Mit Gott in Kontakt treten

Silent House of Prayer.Tonaufnahmen in Gotteshäusern. Dritte Station von AiR Reinhard Gupfinger bei der Ussaki-Gemeinschaft. |

Der Vorsitzende Mehmet Korkmaz begrüßt uns freundlich und lädt uns zu einem Glas Tee ein. Er und Ali-Nuri Schmid erläutern uns, dass die Ussaki-Derwische eine mystische Glaubensrichtung innerhalb des Islam sind. Die Bezeichnung Derwisch kommt aus dem Persischen und bedeutet »asketischer Mönch«. Die persönliche Erfahrung der Verbindung mit Gott, und zwar nicht erst nach dem Tod, sondern bereits in diesem Leben, ist ihr Ziel. Sie zählen zu den Sufisten und stellen eine Strömung mit asketischen Tendenzen und starker spiritueller Orientierung dar. Männer und Frauen beten räumlich getrennt. Besucherinnen dürfen aber bei der Zeremonie im zentralen Gebetsraum der Männer dabei sein.
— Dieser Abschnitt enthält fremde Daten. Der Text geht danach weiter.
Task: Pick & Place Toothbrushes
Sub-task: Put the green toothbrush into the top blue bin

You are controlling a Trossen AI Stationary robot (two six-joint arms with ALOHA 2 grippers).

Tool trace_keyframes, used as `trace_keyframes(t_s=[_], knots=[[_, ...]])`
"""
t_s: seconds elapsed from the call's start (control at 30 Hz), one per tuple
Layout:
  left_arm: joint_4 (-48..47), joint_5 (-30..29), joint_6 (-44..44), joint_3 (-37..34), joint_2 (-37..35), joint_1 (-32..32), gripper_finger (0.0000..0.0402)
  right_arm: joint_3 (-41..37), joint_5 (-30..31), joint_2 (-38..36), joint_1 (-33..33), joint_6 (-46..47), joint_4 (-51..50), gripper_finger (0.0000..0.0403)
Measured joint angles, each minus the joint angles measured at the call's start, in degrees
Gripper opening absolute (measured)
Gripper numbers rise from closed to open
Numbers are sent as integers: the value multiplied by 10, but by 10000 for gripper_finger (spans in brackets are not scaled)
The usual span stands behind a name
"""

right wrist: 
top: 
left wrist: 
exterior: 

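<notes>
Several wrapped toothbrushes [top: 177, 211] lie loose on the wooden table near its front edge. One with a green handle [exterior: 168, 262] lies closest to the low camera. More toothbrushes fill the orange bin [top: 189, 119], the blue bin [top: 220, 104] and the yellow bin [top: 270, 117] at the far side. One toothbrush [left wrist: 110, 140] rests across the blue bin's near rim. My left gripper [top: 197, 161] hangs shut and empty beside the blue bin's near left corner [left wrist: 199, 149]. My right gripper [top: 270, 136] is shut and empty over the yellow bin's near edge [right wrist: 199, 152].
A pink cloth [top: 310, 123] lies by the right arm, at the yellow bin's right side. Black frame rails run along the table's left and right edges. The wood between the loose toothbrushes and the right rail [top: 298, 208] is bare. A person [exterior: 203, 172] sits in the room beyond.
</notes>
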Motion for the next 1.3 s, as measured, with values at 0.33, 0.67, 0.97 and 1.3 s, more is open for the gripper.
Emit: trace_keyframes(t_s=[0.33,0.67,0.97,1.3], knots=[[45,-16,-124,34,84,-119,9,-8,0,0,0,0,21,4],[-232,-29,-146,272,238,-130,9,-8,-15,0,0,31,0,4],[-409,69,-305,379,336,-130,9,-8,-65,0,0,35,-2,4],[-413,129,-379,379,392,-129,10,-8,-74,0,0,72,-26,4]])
Immer mehr Gemeindemitglieder treffen ein. Heute seien es besonders viele, meint Ali-Nuri Schmid. Alle sind neugierig, weil eine Aufnahme gemacht werden soll. Viele sehr junge Leute sind unter den Betenden. Die Umgehensweise ist herzlich. Die Männer ziehen sich grüne Westen über. Sie verstärken das Entstehen eines Gruppengefühls. Reinhard darf seine Aufnahmetechnik inmitten des Gebetskreises aufbauen. So ist es ja auch gedacht. Der Styroporkopf mit den Mikrofonen auf den Ohren soll späteren Zuhörer*innen seines »Silent Events« den Eindruck vermitteln, als wären sie dabei gewesen.

Der so genannten Dhikr beginnt. Sie rufen verschiedene Namen Gottes wieder und wieder an und entwickeln einen an- und abschwellenden rhythmischen Sprechgesang. Im Laufe der einstündigen Zeremonie treffen immer mehr Betende ein. Sie wiederholen einige dieser Namen Gottes in einer bestimmten Abfolge – wieder und wieder. Dazu werden von den Solisten sogenannte Ilahis – religiöse türkische Volkslieder – gesungen. Sehr signifikant ist dabei die Aussprache, die mit einer stoßweisen Ausatmung verbunden ist. Das beeindruckt uns sehr. Der Sound erinnert an eine Beatbox. Man könnte meinen, sie benutzen Percussioninstrumente. Dabei sind alle Töne ausschließlich vom menschlichen Körper erzeugt.

Es wird laut, immer lauter. Die grünen Westen bewegen sich rythmisch und die Dynamik in der Gruppe ist sehr hoch. Das Ganze steigert sich und erlangt eine ungeheure Intensität und Kraft. Der Dhikr-Leiter steuert den Ausstoß an Energie und lenkt seine Gruppe. Seine Gesänge und Worte werden dabei mittels Technik in den Frauengebetsraum übertragen. Dort ist der gleiche Ablauf wie bei den Männern. Zum Abschluss der Zermonie stehen alle auf, schütteln sich die Hände, umarmen sich und bilden einen Kreis. Reinhard und der Styroporkopf sitzen mitten drin. Freundlicher kann man wohl nicht aufgenommen werden.